Desde hace muchos años, esto es lo más bonito que me ha pasado. En un deseo desesperado de que suponga un punto de inflexión de este descenso al más oscuro de los dolores, engarzo este relato.
Era lunes, como muchos días de la luna, comí sola, o no comí, por no hacerlo sola. No me gusta comer sola. A padre tampoco le gustaba. Ponía la mesa para todos y siempre cuchara, por si había suerte y tocaba sopa. Todos los cubiertos, incluidos los de servir. Las servilletas y el pan, al final de su vida: sin cortar, un fallo lo tiene cualquiera. ¿O era un pequeño gesto de rebeldía? Quizá. Porque lo cortaba a mano, llenando todo de migas. Pues a mi tampoco me gusta comer sola. Me gusta comer con mantel, no delante de la tele, me gusta comer hablando, no de la comida necesariamente. Que también, pero ya me cansa, que si este taco es tal o este sushi es cual, que le falta gengibre o le sobra soja y por supuesto quitaría esa gota de vinagre de Módena que se le ha caído al cocinero. Me gusta la comida para en torno a ella compartir, alabarla y disfrutar de la compañía, reir o llorar. Educar y aprender. Siempre aprender.
Pero ese día comí sola, de pié, de cualquier manera, cualquier porquería, para saciar la angustia o matar el hambre. Sin ganas y con ansia. Con prisas y vergüenza.

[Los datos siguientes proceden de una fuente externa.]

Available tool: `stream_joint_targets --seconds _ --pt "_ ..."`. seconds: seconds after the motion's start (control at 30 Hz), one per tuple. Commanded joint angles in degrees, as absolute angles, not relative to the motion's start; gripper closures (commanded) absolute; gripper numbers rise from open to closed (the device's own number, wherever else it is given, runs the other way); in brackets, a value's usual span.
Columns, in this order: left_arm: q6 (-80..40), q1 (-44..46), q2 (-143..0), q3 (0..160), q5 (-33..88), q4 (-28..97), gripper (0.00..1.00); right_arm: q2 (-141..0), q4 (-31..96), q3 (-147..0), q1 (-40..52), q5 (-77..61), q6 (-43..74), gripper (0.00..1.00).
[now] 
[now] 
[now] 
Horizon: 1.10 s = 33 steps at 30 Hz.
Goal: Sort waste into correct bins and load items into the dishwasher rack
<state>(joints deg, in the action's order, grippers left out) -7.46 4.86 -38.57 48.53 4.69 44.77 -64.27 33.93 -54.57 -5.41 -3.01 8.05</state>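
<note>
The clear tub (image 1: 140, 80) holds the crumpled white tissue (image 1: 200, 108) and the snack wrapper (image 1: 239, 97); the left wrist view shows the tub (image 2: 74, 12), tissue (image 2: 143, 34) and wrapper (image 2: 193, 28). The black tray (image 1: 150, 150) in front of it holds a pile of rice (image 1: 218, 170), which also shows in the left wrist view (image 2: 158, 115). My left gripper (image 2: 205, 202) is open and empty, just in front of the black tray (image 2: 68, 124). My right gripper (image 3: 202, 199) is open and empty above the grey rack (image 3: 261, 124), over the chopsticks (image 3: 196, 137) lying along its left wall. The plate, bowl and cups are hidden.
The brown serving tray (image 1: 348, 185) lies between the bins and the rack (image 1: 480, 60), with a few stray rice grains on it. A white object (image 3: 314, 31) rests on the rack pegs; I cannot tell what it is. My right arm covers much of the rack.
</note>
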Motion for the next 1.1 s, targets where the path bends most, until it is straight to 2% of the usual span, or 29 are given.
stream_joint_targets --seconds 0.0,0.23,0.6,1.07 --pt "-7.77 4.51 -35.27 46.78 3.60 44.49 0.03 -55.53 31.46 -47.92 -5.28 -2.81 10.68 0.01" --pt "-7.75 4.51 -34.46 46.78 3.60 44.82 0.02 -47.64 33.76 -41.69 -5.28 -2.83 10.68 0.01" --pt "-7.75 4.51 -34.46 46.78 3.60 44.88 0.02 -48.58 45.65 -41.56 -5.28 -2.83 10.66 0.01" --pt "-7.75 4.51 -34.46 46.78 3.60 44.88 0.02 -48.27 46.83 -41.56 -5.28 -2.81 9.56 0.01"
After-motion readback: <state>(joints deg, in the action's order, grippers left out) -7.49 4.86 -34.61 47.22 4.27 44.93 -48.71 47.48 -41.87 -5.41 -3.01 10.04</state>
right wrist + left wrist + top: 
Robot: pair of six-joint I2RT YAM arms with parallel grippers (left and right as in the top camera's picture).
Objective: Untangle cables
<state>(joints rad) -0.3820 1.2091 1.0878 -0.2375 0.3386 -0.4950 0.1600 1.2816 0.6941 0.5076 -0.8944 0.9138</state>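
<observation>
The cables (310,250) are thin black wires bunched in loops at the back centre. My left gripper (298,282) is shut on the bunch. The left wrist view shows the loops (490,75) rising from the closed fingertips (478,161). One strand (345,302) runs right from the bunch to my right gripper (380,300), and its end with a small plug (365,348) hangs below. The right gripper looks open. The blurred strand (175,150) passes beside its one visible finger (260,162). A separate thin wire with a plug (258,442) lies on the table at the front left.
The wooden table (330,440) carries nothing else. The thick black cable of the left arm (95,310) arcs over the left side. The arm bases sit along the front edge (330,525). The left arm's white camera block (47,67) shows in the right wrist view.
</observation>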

Al rato, sentada en mi escritorio, entre llamadas de teléfono y correos, informes inconclusos, poniendo grapas en los pensamientos para juntarlos, archivando penas, para olvidarlas; sorbiendo mocos y lágrimas a pares, apareció una niña. Es una niña que es mujer, es una mujer que es una niña. Es un cóctel de belleza y alegría, de bondad y reflexión. Es cojonuda. Llevaba un ramo de flores en la mano. Precioso. Margaritas blancas y moradas. "Hoy es el día de la mujer y tu eres mi mujer favorita". Estoy agradecida. Muy agradecida.